Access's Yes/No Field=1 bit, VBA's boolean type=2 bytes?

The_Doc_Man · Jul 13, 2008

datAdrenaline, I think I would reverify the reference date for Excel vs. Windows. Since Excel uses the system clock to "do its thing" the two should be the same.

If SQL server and JET use different numbers, ... I wish I could say I'm surprised. My Alphas running OpenVMS use 17 Nov 1868 as day 0. (It's called "Smithsonian" time.) A rose by any other name would smell as sweet.

Regarding the different tests and whether something was compared to zero or not, it isn't QUITE as simplistic as that. In the final analysis, for a cast, you are very right, they are all compared to zero and it is either zero (FALSE) or not zero (TRUE). BUT the problem is ... WHICH BIT is compared to zero? If it ain't "packed" then you need to know the language's definition of a Boolean. Which is why I made all that hoo-raw about the different instructions.

Is it that the sign bit is the one that counts? Then you use the instructions for less/greater - and the other bits don't count.

Is the least significant bit that counts? Then you use the tests for odd/even.

Is it the whole byte? Then you could use a test for zero/not zero.

BUT the language specification tells you how the test works. Not the hardware. The only thing the hardware does for you is make it easier or harder to implement the language. In Ada, for example, you can look this up under the ANSI standard specification for data representation. FORTRAN, BASIC, Pascal, C, ... each has its standard. And it is OK for them to be different.

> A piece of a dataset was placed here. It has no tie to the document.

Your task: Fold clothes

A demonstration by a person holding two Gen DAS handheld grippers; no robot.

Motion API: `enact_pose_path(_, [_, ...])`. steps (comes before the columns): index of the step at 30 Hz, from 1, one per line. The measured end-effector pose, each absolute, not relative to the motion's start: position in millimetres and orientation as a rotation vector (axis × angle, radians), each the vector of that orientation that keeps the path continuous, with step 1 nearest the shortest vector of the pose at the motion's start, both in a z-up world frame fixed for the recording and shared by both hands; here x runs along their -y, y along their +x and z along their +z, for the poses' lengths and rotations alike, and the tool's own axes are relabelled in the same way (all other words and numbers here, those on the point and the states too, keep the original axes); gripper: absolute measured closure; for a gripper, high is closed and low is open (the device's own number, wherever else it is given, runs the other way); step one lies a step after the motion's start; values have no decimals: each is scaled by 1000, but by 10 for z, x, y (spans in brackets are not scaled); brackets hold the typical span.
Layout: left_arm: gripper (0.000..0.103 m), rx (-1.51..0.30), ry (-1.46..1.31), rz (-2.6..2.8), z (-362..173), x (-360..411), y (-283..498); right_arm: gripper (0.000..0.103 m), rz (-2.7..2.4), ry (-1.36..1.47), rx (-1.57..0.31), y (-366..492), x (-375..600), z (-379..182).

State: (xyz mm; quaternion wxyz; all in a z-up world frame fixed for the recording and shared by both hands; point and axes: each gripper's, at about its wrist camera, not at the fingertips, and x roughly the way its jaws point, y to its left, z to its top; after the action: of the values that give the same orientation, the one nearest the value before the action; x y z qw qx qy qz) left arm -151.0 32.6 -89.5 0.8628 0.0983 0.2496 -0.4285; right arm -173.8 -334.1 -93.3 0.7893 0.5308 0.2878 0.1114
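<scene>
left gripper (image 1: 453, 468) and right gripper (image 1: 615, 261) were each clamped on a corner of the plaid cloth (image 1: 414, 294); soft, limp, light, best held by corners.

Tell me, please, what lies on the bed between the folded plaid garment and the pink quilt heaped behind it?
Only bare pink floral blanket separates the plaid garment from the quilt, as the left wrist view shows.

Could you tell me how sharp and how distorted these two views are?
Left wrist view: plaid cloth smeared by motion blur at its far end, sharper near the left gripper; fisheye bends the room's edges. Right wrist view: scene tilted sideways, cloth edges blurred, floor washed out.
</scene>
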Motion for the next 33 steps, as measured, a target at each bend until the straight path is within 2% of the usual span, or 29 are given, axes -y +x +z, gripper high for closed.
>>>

Now, Banana, you commented above about knowing when one of those little "casts" occurs. Well, actually it is easy in VBA under Access. "Option Explicit" will tell you when you are about to create a new variable. Then all that is left is to examine anything that involves a known cast variable.

Take that case where you did CDBL(1/24) instead of CDBL(1)/CDBL(24). If that was actually supposed to be a time, that failure to correctly pre-cast the time cost you 33 seconds (roughly), which is the point at which 1/24 as a SINGLE truncates a date/time number for contemporary dates. That is a quick-and-dirty approximation so don't hold my feet to the fire if you think I'm off by a couple of seconds.

Banana · Jul 13, 2008

Doc Man, you are correct about Option Explicit, but I still find it a bit long in tooth.

For example, in VB.NET, there is a Option Strict, which basically forbade any implicit datatype, so 1/24 (as integer) + date () (as double) will be rejected by the compiler with an error, and require you to explicitly typecast as cdbl(1/24) + date().

You also probably already know that Ada is among the most anal-retentive language out there regarding typecasting, which is very good thing for mission critical applications. I certainly wouldn't want to toggle a nuclear missile launch because there was an implicit typecast that I didn't know about!!

Implicit typecasting are not inherently bad in themselves- they were provided to make our job easier and remove the boring, repetitive tasks of checking variables' type at write time when compiler could very well handle it. I would be just equally happy if the compiler would at least tell me that it'll have to do a implicit typecast on a line after I pressed return... perhaps as a auto-magic comment to right of my recently inserted line of code so I know a bit about the background.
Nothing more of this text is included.